Antes los paraguas morían de puro viejos, con la tela consumida por la intemperie y las varillas agotadas por el óxido. Curtidos en mil batallas contra el viento y el aguacero los paraguas nos acompañaban de por vida.

Los de los pastores por las montañas viajaban acomodados a la espalda, colgados del cuello de la camisa a la espera de ser desplegados.

Ya no hay paraguas como los de antes. Los de ahora son endebles y han nacido para morirse al primer viento racheado. Son paraguas de yogur con una vida marcada por los dictados de una sociedad de compra y tira. La mortalidad infantil de los paraguas es altísima. Y a nadie parece preocuparle.

Los días de lluvia y viento sus cadáveres atascan las papeleras urbanas, que parecen muladares. Sus varillas y su tela, esparcidas por las aceras, como la piel y las costillas de una carroña visitada por los buitres.

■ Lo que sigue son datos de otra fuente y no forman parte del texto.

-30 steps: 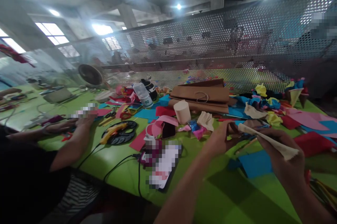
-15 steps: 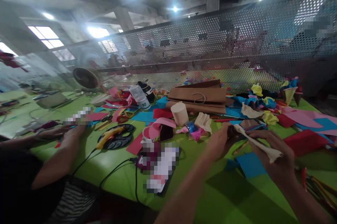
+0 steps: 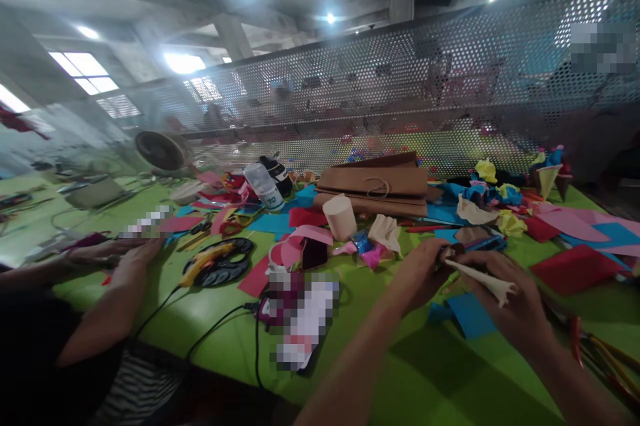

Son paraguas casi niños, jóvenes, recién salidos de la tienda o del regalo de un banco y muertos en su primer día de trabajo. Es tremendo. Están nuevos y muertos a la vez.

Yo me paro a menudo ante ellos. Los cojo y los miro a ver si están de verdad muertos o heridos de gravedad, con la esperanza de salvarles la vida. No hay nada que hacer. Están hechos para que no puedan ser curados. Los paraguas ya no se fabrican para cobijarnos de la lluvia, no: los hacen para que los llevemos al matadero los días de viento. Es un ritual perverso de esta sociedad extraña que se empeña en crear y destrozar objetos lo más rápido posible. Primero matamos a los paragüeros, que eran sus médicos, y ahora ya, directamente, los exterminamos a ellos.

Tengo un paraguas en casa al que he cogido cariño. Es tan frágil, tan delicado, que no quiero sacrificarlo. Sé que si lo saco a la calle un día de lluvia y lo abro, lo mato. Él no me dice nada, pero intuyo su frustración: no es vida para alguien nacido para parar el agua pasársela eternamente en el fondo de un armario envuelto en un estuche de celofán.

Tengo otro que antes de morirse se hace el muerto. Es una maravilla. Antes de romperse por una ráfaga de viento se pliega y se descompone. Es un paraguas inteligente.

Pero no todos los paraguas tienen la misma cara y se dedican a lo mismo. En una ocasión que me bajaba con prisa de un vagón del metro en Madrid un nigeriano de ébano me advirtió: "¡Señor, señor, olvida su sombrilla". En los países en los que a los paraguas llaman sombrilla sus habitantes nunca se cubren de la lluvia.

Contemplando en una papelera del parque a la última víctima de la prisa, más que del viento, vienen a mi memoria los recios paraguas de los campesinos. Solemnes. Como los que da cuenta Álvaro Cunqueiro, reforzados, de dieciséis varillas, que cerrados servían de bastón. Paraguas con personalidad, tozudos o dialogantes, compañeros en la conversación bajo la lluvia por las corredorias gallegas. Jacinto, cuenta Cunqueiro en uno de sus cuentos, se convirtió en paraguas una tarde de tormenta. Su cara quedó impresa en la empuñadura. Su mujer lo encontró tirado en una cuneta, lo recogió, lo llevó a casa, lo limpió, lo seco y al anochecer se metió en la cama con él. No en vano, como hombre, o como paraguas, ella había jurado ante el altar fidelidad eterna a su marido, en la salud y en la enfermedad. Antes los matrimonios, y los paraguas, eran para toda la vida.